Hello World as a Service

Toy hello-world printing service using the Python-Requests framework.

General Information

Service name hw-worker & hw-client
Default ports None; communicates via Redis
Config files None; uses env vars with sensible defaults

Configuration Options

For hw-worker

Type Key Default value Notes
env REDIS_URL redis://localhost:6379/1

For hw-client

Type Key Default value Notes
env REDIS_URL redis://localhost:6379/1

For Redis

...anything the Docker redis library image accepts.

Rationale

We want to make Hello World as a Service (HWaaS.) For some stupid reason, clients are actually paying us to print "hello, world!" repeatedly in the terminal. Because we want to be webscale, we'll use rq, which will allow us to have multiple servers printing hello world, and multiple clients submitting requests to print hello world.
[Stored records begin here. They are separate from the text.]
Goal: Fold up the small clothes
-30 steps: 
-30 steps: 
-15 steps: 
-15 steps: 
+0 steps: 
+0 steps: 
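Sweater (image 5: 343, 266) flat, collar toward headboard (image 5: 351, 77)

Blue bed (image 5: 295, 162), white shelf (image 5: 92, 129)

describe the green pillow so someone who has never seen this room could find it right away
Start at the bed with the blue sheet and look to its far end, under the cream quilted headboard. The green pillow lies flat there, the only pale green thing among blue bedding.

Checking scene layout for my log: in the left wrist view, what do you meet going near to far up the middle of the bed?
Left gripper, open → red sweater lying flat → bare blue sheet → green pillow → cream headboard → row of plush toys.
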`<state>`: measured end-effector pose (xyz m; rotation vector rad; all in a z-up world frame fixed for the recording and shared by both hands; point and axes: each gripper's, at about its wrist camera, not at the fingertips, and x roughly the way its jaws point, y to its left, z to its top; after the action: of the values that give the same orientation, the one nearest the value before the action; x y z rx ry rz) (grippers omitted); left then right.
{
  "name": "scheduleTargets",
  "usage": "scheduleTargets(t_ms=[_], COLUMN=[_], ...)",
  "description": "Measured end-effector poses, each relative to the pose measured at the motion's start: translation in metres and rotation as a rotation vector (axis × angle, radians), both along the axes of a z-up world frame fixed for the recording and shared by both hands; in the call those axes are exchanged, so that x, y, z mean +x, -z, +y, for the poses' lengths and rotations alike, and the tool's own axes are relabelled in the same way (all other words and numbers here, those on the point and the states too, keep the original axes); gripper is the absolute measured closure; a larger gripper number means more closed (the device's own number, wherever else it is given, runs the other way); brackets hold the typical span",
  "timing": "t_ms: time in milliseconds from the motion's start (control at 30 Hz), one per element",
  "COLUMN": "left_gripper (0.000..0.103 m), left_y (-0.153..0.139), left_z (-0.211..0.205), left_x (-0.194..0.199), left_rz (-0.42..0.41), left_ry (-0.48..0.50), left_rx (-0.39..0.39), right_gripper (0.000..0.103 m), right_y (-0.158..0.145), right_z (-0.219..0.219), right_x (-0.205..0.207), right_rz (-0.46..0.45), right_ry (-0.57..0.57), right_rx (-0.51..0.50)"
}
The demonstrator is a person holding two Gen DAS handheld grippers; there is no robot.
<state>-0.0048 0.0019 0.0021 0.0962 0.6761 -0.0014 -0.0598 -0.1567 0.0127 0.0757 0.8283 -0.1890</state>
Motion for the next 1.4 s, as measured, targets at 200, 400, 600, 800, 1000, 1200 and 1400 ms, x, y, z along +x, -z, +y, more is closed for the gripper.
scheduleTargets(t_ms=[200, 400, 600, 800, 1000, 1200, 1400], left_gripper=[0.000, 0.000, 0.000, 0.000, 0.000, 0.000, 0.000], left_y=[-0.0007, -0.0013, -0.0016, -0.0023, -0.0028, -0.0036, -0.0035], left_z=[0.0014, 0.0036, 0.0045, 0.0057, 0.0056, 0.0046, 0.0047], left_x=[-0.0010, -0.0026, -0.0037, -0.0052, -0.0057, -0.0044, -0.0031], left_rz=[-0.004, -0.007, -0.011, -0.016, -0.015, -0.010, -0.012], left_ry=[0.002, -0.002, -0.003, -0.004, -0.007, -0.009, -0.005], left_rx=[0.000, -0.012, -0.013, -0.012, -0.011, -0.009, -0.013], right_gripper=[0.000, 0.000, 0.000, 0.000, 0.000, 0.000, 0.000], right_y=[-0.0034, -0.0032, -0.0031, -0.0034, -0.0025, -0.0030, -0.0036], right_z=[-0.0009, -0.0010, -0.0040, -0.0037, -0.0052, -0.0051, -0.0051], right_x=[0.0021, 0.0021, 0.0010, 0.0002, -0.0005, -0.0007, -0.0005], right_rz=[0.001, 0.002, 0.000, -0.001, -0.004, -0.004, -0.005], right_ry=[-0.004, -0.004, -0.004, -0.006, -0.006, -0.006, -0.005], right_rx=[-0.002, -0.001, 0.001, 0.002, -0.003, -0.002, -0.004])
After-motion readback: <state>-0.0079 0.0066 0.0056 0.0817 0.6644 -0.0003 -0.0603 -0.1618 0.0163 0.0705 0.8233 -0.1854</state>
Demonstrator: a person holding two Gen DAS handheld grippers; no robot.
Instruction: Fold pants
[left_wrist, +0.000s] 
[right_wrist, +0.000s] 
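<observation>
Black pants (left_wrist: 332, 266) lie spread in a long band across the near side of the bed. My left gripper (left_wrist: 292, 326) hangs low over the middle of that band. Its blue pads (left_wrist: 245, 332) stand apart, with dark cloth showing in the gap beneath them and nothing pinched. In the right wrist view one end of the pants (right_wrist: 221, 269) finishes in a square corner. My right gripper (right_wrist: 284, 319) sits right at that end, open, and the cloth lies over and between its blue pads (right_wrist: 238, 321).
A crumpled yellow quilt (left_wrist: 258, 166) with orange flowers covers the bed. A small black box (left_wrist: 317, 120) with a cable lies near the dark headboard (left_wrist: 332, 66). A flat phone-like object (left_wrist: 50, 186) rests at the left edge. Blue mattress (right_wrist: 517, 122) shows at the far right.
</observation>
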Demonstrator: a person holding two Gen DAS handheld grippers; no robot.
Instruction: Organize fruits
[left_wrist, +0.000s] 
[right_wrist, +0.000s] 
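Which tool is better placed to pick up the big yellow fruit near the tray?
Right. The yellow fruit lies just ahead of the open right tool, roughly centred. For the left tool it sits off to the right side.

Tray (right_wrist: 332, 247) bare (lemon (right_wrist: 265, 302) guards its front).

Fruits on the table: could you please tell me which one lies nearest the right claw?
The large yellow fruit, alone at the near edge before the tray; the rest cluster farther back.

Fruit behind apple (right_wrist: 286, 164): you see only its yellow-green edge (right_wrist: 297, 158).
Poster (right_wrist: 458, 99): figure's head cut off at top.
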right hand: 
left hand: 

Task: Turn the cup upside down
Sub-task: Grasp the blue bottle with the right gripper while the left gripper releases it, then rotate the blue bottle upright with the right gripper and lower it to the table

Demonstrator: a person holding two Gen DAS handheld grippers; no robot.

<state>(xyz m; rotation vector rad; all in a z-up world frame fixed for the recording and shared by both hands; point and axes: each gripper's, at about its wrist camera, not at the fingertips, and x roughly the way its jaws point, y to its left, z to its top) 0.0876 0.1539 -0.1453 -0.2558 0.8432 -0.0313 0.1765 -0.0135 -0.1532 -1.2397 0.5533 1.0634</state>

Please write the following:

  • A function that simply prints the only argument given to it
  • A client that, once a second, calls this function via rq to print "hello, world!"
  • A script for starting HWaaS, including the rq worker and the client.
    • On dev machines, we'll execute it like so: ./hwaas 1 1, which will start 1 rq worker, and 1 client. This will print hello world once a second, allowing the devs to easily debug and improve the application.
    • On prod, we'll execute it like so: ./hwaas 10 1000, which will start 10 servers, and 1000 clients. This will print hello world a thousand times a second, which will make the clients pay us a lot of money.

Feel free to use your choice of containerization of other technologies for the script. However it's important that

  • This script is trivially runnable on mac, i.e. the user should not need to install redis, rq, etc. to get up and running. They should be able to just run hwaas.
  • There's minimal risk of dropped hello worlds if a lot of rq workers / clients are running.

Running

Under docker-compose

This is the recommended method for development.

Requirements:

  • Docker. Docker-for-mac is here.

A single worker/client pair:

$ docker-compose build   # pick up any changes to the codebase
$ docker-compose up
     ...runs until Ctrl+C
$ docker-compose down

To get more instances of running services (in another terminal):

$ docker-compose scale hw-client=4

The Redis container's port is forwarded to your local machine on 6379. Use it for debugging the queues. This behaviour is solely for development & won't be replicated on production.

Staging/Production

The recommended method for any time you need it on a server.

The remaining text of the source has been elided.